Can we request someone put a bag over Aki's face for the rest of the competition?


----------



## Espresso (Feb 15, 2012)

Heh. You've got the personality of a walnut.
That'd be fighting talk where I come from


----------



## Orang Utan (Feb 15, 2012)

i've just been assaulted by the dreadful mental image of greg motorboating


----------



## Looby (Feb 15, 2012)

wayward bob said:


> yeah, tbh i've started to warm to him a little


 
Does anyone remember Tricky Dicky in Eastenders? Andrew reminds me of him so much.


----------



## Orang Utan (Feb 15, 2012)

sparklefish said:


> Does anyone remember Tricky Dicky in Eastenders? Andrew reminds me of him so much.

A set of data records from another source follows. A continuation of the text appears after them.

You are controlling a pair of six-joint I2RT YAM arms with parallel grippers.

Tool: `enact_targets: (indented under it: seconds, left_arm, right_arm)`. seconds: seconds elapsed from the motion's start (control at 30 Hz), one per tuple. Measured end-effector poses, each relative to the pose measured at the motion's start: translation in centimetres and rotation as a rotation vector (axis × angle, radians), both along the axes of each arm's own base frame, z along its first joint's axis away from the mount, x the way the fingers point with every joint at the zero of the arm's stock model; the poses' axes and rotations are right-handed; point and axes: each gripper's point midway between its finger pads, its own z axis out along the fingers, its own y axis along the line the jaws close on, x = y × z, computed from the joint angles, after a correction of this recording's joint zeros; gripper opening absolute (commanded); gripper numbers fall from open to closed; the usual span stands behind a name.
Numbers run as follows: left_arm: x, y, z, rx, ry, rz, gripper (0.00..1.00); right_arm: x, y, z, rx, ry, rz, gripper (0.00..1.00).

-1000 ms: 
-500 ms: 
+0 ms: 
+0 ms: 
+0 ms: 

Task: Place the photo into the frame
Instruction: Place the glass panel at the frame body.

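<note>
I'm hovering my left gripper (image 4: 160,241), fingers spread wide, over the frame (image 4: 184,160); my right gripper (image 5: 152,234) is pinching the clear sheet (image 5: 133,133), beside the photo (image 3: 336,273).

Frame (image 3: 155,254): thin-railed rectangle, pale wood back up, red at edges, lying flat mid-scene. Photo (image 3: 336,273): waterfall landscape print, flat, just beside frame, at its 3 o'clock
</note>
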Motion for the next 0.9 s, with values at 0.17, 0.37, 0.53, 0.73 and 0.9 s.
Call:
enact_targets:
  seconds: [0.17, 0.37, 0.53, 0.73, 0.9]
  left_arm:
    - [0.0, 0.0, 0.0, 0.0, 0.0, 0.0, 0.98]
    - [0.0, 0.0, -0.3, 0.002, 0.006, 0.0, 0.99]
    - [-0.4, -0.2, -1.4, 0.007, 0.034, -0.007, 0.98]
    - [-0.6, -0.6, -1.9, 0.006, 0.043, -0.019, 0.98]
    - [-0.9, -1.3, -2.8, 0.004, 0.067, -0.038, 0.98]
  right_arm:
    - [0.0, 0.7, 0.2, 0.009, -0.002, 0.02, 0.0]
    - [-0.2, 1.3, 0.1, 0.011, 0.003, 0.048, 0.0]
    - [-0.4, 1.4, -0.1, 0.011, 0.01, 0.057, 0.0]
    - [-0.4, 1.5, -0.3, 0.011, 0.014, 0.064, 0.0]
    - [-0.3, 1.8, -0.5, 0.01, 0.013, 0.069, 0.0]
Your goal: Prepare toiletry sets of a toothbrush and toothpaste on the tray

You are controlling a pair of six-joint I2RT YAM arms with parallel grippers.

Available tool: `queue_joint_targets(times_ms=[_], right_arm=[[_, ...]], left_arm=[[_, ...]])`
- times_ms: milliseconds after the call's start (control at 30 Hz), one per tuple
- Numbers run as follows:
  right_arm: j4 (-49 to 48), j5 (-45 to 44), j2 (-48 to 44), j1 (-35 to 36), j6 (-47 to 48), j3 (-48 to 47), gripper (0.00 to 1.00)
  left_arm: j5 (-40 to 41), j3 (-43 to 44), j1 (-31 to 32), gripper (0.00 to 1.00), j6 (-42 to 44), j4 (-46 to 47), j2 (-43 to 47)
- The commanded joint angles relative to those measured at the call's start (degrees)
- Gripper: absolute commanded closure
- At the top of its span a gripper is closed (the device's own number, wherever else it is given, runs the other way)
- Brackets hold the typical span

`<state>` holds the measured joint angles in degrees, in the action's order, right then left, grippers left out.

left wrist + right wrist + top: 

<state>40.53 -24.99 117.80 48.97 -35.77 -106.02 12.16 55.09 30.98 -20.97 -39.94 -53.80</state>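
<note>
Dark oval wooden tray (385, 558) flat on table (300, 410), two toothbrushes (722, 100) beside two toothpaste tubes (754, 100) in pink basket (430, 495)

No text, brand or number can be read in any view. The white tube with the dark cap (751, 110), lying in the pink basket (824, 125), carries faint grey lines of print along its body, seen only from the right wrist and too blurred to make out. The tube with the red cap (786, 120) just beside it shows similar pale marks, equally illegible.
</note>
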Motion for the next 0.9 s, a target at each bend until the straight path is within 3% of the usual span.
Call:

oh wow he is JUST like him


----------



## DexterTCN (Feb 15, 2012)

Aki:  I'm using the oven!.......How do I use the oven?!


----------



## Looby (Feb 15, 2012)

Aki was a fucking shambles tonight, surely she needs to go next?


----------



## maximilian ping (Feb 15, 2012)

Aki is like a small animal. Read some article where she was described as having permanent face of child on xmas day. Lol at her freezing her tits off on the coast.


----------



## trashpony (Feb 16, 2012)

I have warmed to Aki now, mainly because she is clearly absolutely bonkers. But I suspect she's not long for the competition. That pudding yesterday totally missed the point of the project.


----------



## Schmetterling (Feb 16, 2012)

What happened at the end? I had zoned out.  Who left at the end of the programme?  Do I still need to take out a hitman on Aki?


----------



## wayward bob (Feb 16, 2012)

no-one left at the end, just emma after the scottish bit.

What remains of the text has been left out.